Nicht alle denken rein wirtschaftlich
Der Markt ist wirtschaftlich, kalt und berechnend. Das passt nicht zur landwirtschaftlichen Arbeit mit der Natur und mit Tieren. In der Theorie besteht die Funktion des Marktes darin, die verschiedenen Interessen von Angebot und Nachfrage über den Preis auszugleichen: Die Angebotsseite möchte den höchstmöglichen Preis erzielen und die Nachfrager möglichst wenig für ein Gut bezahlen. Dass gewisse Leute bewusst mehr Geld für Produkte in die Hand nehmen, die ihren Werten entsprechen, hat in diesem Modell – von Labels abgesehen – keinen Platz. Auch sind nicht alle immer auf den höchstmöglichen Preis aus. Geld ist schliesslich nicht alles.

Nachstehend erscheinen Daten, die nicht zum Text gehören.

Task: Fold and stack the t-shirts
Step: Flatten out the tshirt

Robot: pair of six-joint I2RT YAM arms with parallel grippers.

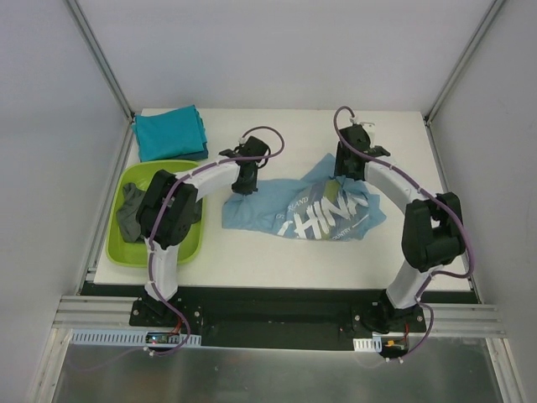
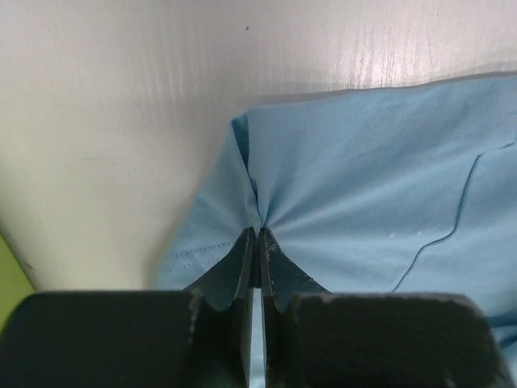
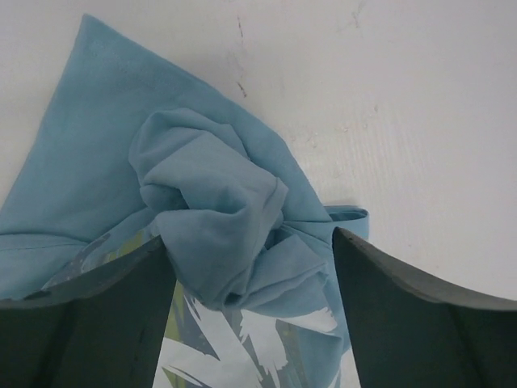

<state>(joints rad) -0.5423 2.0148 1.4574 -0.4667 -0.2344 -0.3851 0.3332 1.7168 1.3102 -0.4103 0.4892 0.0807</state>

Was die Corona-Krise geändert haben könnte
Die Corona-Krise könnte dazu beitragen, dass die Blackbox des Marktes vermehrt überbrückt und das Problem von Angebot und Nachfrage anders angegangen wird: Der Wert von Lebensmitteln und Versorgungssicherheit rückten in den Mittelpunkt, Hofläden im ganzen Land hatten Hochkonjunktur, und plötzlich verkauften sich Knollensellerie in Übergrösse und für die Gastronomie bestimmter Salat bei Coop und Migros. Kunden würden «normabweichende» Ware in «Ausnahmesituationen» kaufen, wenn dies begründet und «kommunikativ mitgeteilt» werde, heisst es bei der Migros dazu. Wie Markt und Nachfrage funktionieren, ist scheinbar nicht in Stein gemeisselt.
Mehr Nähe schafft Verständnis und Kundentreue
Der 1. August steht vor der Tür und mit ihm vielerorts Brunchs auf dem Bauernhof. Da können sich Gelegenheiten bieten, sich «kommunikativ mitzuteilen» und damit eine Brücke über den Markt zu schlagen. Wer weiss, welcher Bauer den Apfel hat wachsen lassen, ihn gepflegt und geerntet hat, und warum die Frucht vielleicht klein und Schorf-gefleckt ist, wird ihn eher kaufen. Auch wenn daneben die Importware gross und glänzend zum tieferen Preis angeboten wird. Wen man kennt, lässt man ungern hängen.